His home, which is pictured above, took two years to build because, he explained, everything had to be done by hand. The two-story log cabin was put together with pegs and is still in a fair state of presentation. It is located one mile west of Shiloh Church.
The other house was that of my grandfather E. P. Bolton where he lived and finished raising his family after moving to Shiloh from Griffon, Georgia in 1850. His one son, George W. Bolton, later moved to Alexandria and helped to organize the Rapides Bank One of his descendants, Robert Bolton, is now the bank’s president.
During the late 1800’s, Shiloh was a pleasant country village. The Rock Island railroad surveyed a line from Junction City to the western line of Shiloh and asked the businessmen to give them a bonus to come to Shiloh but were refused. Then, a fire destroyed the north side of the town and Shiloh’s best years had ended.
It is interesting to note that the big store at that time hauled the bails of cotton by wagon pulled by four mules down to Shiloh Landing and stored it in a warehouse on the bluff. The building held 400-500 bales. When Cornie and D’Arbonne rose high enough for them to navigate those streams they came up to Shiloh Landing on Cornie and unloaded heavy freight. These same boats also stopped at Farmerville’s Landing and Stein’s Bluff. When these steamboats were rounding the bend at Hog Pen Landing on Cornie they would blow their horns and my two older brothers, Stanley and Starling, would take their horses down and help unload the freight for the merchants. That was their spending money.
A funny conversation was heard by this writer when I was 8 years old standing the back platform of Gerald Fuller’s Store. Some black men were looking in the store window and saw some canvas hams hanging up. One said, “I’m going to buy me one of them hams”. Another spoke up and remarked, “Shut your mouth, boy. Those hams have already went up to nine cents a pound”. Everthing was cheap then. Calico was five cents a yard, good heavy brown domestic, six cents a yard and men’s shoes were a dollar a pair.
The first money I ever made was picking peas for 20 cents per 100 pounds and cotton at 25 cents per hundred. We raised most of our food, swapped eggs at 8 cents a dozen for Arm and Hammer Soda.
The year 1896 was the driest year I remember. We only raised one bale of cotton which sold for 5 cents a pound. We had a branch bottom where we planted food stuff such as peas, sorghum, beans, corn and other food.
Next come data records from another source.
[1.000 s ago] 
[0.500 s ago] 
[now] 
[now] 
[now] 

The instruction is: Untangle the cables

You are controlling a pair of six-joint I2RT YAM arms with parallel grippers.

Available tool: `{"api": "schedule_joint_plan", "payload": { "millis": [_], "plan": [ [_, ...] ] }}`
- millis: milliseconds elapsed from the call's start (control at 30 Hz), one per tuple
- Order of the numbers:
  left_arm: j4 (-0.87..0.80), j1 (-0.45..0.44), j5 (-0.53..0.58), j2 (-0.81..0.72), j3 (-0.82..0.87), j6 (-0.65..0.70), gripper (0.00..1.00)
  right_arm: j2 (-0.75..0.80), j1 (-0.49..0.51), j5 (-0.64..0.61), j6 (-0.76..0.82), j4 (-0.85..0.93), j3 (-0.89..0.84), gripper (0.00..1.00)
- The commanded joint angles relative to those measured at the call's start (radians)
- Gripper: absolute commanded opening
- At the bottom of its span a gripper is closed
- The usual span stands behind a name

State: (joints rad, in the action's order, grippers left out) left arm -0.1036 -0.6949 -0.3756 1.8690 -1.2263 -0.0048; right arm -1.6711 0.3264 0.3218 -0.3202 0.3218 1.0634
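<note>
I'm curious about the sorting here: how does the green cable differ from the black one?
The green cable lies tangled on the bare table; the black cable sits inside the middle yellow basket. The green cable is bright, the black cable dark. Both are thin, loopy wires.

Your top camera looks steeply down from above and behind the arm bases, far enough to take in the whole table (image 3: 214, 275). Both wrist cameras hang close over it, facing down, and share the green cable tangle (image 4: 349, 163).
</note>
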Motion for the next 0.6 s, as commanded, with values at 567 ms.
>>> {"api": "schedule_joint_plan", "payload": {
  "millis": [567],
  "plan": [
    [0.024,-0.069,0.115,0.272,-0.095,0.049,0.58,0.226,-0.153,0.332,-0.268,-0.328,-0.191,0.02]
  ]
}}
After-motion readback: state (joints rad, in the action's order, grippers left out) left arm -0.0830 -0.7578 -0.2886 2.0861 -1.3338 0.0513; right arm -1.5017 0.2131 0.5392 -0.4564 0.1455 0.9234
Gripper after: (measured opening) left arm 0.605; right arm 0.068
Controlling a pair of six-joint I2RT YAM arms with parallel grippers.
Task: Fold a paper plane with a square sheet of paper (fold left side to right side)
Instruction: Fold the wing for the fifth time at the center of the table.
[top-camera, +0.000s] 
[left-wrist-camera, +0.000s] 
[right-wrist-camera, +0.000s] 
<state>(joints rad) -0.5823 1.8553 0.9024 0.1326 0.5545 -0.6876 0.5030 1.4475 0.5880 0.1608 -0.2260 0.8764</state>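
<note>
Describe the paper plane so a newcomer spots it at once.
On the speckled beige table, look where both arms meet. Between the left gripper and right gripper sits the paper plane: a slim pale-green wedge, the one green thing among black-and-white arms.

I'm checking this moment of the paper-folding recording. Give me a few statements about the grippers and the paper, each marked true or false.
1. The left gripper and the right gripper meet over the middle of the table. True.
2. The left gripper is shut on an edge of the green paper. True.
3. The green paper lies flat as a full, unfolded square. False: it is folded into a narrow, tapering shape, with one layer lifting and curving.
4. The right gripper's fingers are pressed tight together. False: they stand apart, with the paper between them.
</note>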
We milked cows and had plenty of milk and butter. We didn’t have any money but we did have plenty of food.
When the Rock Island missed Shiloh, nearly every man who had been burned out moved away. J. R. Fuller, moved to Bernice and organized a bank. The Heard Brothers moved to Bernice and built nice homes. E. B. Roberson moved to Bernice and built a big store and Sebe Harris moved to Ruston and built a 50-room hotel.
My father, R. J. Tabor, had a Star Mail Route from Shiloh to Summerfield. He had to make round trips three times a week for $175 dollars a year.
This letter can only describe the living conditions in and around Shiloh at that time. Nothing is left now but the church and the cemetery and a few of the descendants of the early settlers.